Our approach always is that because this is a conservative equity fund, we have to always look for opportunities where we can buy something cheap. Like if you see our portfolio in the month of February, we have bought some banks really cheap. In fact you should see the month on month portfolio change in the month of February - it is very interesting - you will see that we have bought stocks which have fallen substantially. When there is some negative newsflow on a sector and people are frightened and absolute valuations are reasonable, we will increase our weightage then.
WF: Is it fair for me to say that you follow a contrarian style in Dynamic? You also picked up telecom stocks when they were beaten badly in the market.

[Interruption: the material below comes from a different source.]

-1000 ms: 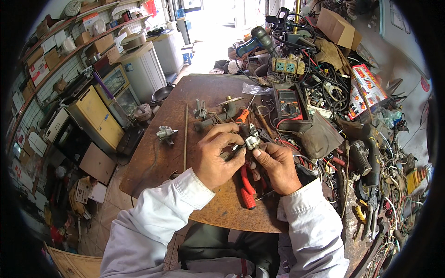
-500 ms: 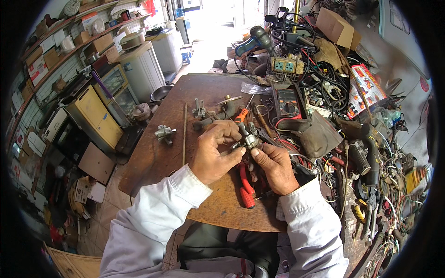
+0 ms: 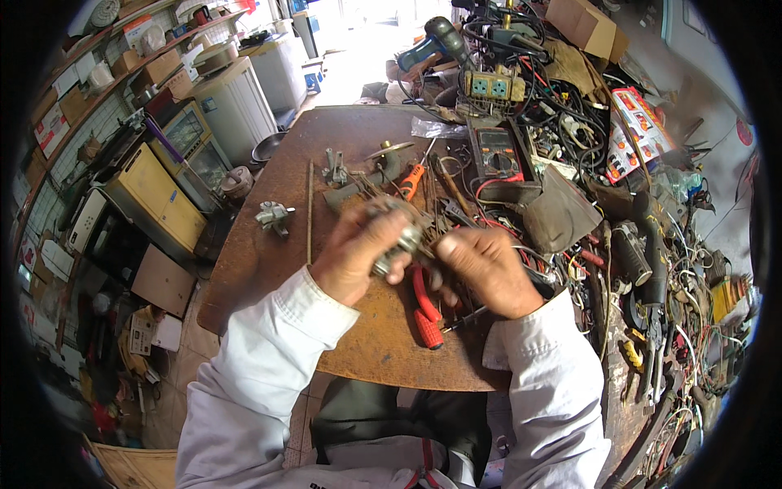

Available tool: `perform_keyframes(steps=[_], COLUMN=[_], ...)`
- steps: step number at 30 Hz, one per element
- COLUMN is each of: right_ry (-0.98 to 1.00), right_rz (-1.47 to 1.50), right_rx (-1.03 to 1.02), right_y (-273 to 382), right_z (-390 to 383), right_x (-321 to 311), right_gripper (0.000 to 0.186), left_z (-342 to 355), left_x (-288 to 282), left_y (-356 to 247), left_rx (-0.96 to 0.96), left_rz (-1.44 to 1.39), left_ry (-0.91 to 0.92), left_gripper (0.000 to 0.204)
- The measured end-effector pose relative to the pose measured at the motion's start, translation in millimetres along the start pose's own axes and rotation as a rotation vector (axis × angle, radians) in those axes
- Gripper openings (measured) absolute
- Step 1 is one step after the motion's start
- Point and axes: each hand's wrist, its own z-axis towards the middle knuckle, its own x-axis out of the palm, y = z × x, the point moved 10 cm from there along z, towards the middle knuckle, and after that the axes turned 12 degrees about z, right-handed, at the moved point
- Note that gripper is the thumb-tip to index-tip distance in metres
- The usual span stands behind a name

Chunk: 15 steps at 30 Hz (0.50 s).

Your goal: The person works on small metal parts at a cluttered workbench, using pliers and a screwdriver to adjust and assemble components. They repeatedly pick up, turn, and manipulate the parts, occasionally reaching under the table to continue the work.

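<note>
Brown, rust-stained round-edged desk (image 3: 269,269), bare along its left part, crowded toward the right. Above its middle, both hands: left hand (image 3: 358,253) closed around a small grey metal cylindrical part (image 3: 395,244), right hand (image 3: 489,269) curled just beside it, fingertips touching or nearly touching the same part; blurred, so exact grip of the right hand hard to tell. On the desk under the hands, red-handled pliers (image 3: 423,310). Near the left edge, a small grey metal fitting (image 3: 273,216), with a thin straight metal rod (image 3: 309,212) lying just beside it. Farther back, an orange-handled screwdriver (image 3: 411,181) and a dark multimeter with red and black leads (image 3: 497,155). Right side buried in a tangle of black cables and tools (image 3: 652,269); single items there hard to make out. At the far end, a blue and black power drill (image 3: 432,45) and a cardboard box (image 3: 582,24), partly cut off by the rim. Left of the desk, a yellow metal cabinet (image 3: 159,200), a white appliance (image 3: 236,94) and wall shelves with boxes (image 3: 73,90), bent by the lens. Lower part of the desk hidden by white sleeves (image 3: 269,359).
</note>
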Motion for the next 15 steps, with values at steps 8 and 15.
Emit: perform_keyframes(steps=[8,15], right_ry=[-0.628,-0.581], right_rz=[0.133,-0.304], right_rx=[-0.516,-0.393], right_y=[80,107], right_z=[-35,-72], right_x=[-110,-52], right_gripper=[0.040,0.026], left_z=[4,-3], left_x=[-48,-58], left_y=[-27,-28], left_rx=[0.121,0.098], left_rz=[-0.309,-0.254], left_ry=[-0.227,-0.309], left_gripper=[0.046,0.052])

Naren: I don't think Dynamic is a contra fund - because we look at relative valuations in stocks and sectors we pick - not necessarily looking only at what the market is ignoring. If we find relative valuations attractive, we buy. We had a substantial position in Infosys for example - that's not contra.
In this fund, we focus on a conservative strategy - buy stocks that are relatively inexpensive, adopt a derivatives strategy and have some room in terms of cash positions to safeguard against downsides in bad markets.
WF: One thing that clearly comes out is that momentum based stocks and themes are a clear no for Dynamic. Is that a fair statement?
Naren: Yes, certainly I would like to avoid momentum based stocks. This is a conservative equity fund and we will not chase momentum.
WF: Finally, many market participants are calling 2010 as a year of range bound markets - and are predicting a fairly wide range. Do you have any such numbers in mind for the market?
Naren: There are too many factors at play. My belief is after the last 3 years, I don't think there can be any projection of range. .I believe that the market is not cheap presently that for another re-rating to happen, we will need some substantial triggers. Substantial trigger you can get at this point of time is either fiscal consolidation of a high order or substantial de-control in oil sector or a sharp fall in crude prices.
If any of these three happen I could have to change my stand on the market and believe in a bigger opportunity. Another trigger could be a big monsoon - a superb monsoon.
So these are the 4 possible triggers to warrant a re-rating in the market. In my opinion, If revenue deficit decreases, it can lead to a drop in Sensex earnings. However, I would give a higher P/E to that Sensex. But if the oil price falls substantially, irrespective of whether Sensex earnings goes up or not, I would have a positive attitude. If monsoon improves maybe the risk free rate which we use to determine the market P/E will go down due to which possibly you can give a higher P/E.
So, I would focus more on likely triggers and possible outcomes rather than predict a range for the market.